▶ [Items listed in a dataset]

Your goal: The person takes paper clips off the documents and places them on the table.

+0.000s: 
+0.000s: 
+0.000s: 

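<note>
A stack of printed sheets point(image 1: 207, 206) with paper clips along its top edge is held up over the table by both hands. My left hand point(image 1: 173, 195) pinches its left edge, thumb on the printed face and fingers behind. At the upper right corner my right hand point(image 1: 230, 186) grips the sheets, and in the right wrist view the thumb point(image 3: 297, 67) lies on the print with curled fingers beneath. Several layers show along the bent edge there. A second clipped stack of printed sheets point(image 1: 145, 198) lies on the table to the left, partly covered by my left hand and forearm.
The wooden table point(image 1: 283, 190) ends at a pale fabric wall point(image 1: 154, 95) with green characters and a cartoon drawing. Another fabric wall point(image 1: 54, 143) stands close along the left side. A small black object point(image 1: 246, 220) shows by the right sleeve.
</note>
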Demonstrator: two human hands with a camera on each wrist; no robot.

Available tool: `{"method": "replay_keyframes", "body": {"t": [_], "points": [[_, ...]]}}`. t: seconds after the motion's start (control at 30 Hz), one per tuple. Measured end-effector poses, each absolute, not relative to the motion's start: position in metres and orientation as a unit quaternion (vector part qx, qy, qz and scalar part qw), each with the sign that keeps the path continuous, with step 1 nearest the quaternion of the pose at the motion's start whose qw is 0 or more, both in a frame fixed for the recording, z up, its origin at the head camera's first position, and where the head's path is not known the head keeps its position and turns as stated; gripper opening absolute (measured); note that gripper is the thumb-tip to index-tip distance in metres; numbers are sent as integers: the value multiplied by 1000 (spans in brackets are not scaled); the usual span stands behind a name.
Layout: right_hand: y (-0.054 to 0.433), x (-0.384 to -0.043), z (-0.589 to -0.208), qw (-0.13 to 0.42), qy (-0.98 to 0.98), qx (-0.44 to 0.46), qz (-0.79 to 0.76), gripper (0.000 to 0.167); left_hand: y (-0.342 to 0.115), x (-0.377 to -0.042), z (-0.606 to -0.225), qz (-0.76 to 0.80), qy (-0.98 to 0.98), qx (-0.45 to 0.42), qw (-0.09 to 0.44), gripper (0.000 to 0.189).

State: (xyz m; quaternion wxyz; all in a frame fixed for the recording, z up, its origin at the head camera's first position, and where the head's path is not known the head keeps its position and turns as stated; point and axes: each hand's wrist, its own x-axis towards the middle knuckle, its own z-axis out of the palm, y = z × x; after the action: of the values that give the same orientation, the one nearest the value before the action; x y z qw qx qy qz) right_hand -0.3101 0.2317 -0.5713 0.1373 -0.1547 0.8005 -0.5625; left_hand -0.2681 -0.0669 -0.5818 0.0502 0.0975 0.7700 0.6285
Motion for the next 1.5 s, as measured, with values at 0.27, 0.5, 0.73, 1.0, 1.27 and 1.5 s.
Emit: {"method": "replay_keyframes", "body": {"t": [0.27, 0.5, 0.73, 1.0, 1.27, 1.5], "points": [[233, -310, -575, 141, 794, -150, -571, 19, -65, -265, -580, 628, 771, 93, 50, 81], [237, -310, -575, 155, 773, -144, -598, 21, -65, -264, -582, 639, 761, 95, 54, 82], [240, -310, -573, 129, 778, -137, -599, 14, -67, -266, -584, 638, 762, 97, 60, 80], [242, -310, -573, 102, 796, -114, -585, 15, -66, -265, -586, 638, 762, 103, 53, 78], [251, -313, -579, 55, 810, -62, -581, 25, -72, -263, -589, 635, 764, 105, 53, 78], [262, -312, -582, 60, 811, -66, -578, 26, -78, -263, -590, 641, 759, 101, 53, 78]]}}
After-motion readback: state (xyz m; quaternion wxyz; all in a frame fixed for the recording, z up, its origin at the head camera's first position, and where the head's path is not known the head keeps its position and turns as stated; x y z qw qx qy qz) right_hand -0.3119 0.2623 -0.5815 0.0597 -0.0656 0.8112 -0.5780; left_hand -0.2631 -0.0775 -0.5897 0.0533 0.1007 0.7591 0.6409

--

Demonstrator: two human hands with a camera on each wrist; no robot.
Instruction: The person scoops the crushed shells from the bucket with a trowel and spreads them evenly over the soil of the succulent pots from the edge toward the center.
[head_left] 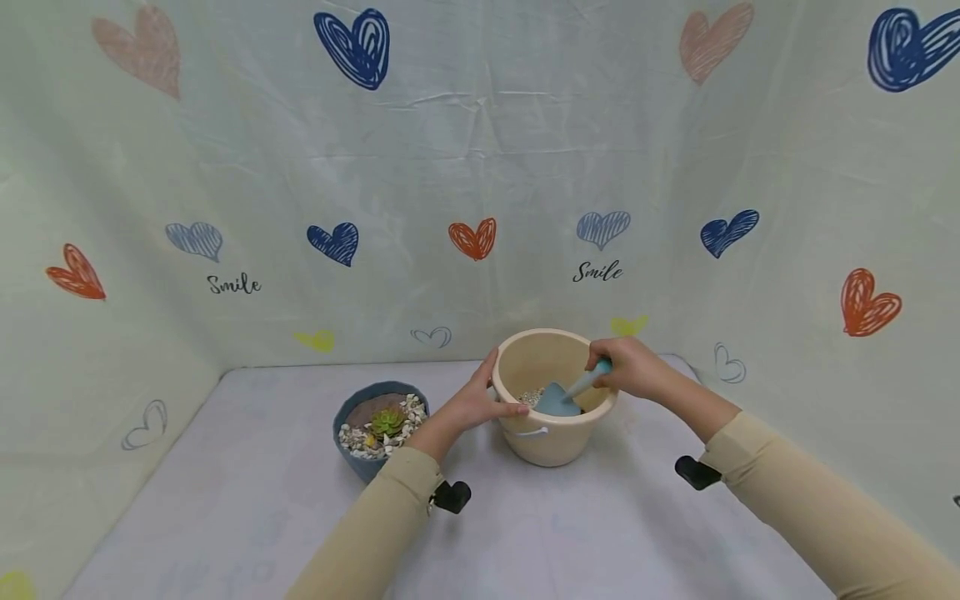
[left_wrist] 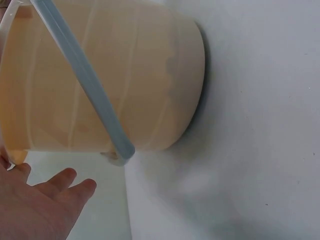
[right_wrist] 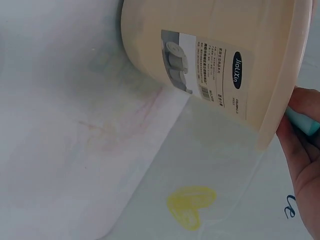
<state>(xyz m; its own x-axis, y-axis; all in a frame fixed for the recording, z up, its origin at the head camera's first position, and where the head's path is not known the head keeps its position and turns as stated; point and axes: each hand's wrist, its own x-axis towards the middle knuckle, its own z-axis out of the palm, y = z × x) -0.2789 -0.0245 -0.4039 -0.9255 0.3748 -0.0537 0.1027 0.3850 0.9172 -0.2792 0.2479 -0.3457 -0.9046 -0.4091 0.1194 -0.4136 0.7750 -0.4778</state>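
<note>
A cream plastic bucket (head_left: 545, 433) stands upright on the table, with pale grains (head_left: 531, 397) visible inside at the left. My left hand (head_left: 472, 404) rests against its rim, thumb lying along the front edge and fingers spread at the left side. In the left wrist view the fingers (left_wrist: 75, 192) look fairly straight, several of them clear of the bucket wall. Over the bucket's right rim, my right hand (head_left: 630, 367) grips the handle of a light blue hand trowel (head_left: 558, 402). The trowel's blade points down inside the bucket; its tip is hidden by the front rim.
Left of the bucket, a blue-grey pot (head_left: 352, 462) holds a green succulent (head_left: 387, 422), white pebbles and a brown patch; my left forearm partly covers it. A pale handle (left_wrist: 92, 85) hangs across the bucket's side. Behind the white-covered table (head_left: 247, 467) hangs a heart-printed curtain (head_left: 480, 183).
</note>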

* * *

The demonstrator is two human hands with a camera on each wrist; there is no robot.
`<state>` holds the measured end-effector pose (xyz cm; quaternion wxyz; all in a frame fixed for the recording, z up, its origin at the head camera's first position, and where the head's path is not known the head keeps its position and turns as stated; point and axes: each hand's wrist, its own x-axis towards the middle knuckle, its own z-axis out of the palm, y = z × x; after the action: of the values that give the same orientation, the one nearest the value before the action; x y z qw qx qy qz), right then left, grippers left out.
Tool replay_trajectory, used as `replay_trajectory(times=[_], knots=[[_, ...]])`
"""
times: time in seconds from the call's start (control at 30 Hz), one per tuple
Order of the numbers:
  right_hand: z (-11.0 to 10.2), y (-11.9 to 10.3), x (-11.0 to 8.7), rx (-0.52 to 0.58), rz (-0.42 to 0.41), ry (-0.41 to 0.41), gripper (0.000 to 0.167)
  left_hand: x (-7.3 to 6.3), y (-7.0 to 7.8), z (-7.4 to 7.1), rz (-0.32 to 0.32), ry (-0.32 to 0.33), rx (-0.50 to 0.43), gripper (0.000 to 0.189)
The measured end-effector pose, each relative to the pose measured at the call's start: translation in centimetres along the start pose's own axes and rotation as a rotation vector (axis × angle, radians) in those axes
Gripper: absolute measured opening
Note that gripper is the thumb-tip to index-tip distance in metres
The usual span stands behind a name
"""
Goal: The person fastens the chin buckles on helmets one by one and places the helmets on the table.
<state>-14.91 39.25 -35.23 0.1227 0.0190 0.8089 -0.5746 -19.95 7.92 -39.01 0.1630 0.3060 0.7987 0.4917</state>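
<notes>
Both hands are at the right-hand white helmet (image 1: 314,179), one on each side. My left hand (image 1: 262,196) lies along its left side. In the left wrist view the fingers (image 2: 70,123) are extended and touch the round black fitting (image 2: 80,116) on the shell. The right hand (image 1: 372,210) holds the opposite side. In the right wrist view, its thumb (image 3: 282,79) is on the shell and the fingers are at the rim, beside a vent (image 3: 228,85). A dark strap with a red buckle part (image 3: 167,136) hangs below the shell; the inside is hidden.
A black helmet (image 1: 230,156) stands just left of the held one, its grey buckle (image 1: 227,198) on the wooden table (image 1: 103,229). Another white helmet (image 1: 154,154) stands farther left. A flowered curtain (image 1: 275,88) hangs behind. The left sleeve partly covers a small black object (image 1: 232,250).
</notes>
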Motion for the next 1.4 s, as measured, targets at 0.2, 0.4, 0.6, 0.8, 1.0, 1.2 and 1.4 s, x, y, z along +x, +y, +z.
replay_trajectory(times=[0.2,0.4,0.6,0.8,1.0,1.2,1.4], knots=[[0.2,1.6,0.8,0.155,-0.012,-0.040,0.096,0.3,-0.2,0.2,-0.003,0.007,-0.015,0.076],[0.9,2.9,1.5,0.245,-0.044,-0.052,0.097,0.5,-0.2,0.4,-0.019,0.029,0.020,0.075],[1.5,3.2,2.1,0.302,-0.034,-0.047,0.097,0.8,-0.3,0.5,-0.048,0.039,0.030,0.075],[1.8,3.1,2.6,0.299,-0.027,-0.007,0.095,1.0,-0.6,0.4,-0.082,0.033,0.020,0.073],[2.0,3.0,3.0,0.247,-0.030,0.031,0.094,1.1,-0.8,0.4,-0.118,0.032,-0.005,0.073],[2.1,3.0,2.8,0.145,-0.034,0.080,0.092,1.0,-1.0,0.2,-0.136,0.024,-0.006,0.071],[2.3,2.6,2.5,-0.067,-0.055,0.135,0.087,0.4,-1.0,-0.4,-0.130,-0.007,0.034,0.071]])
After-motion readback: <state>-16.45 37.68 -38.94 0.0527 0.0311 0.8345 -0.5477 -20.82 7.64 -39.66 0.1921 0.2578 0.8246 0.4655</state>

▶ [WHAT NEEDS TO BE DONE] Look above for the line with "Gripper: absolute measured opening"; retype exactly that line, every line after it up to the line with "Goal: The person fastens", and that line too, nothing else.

▶ [RESULT FOR THIS EXERCISE]
Gripper: absolute measured opening
Note that gripper is the thumb-tip to index-tip distance in metres
The usual span stands behind a name
"""
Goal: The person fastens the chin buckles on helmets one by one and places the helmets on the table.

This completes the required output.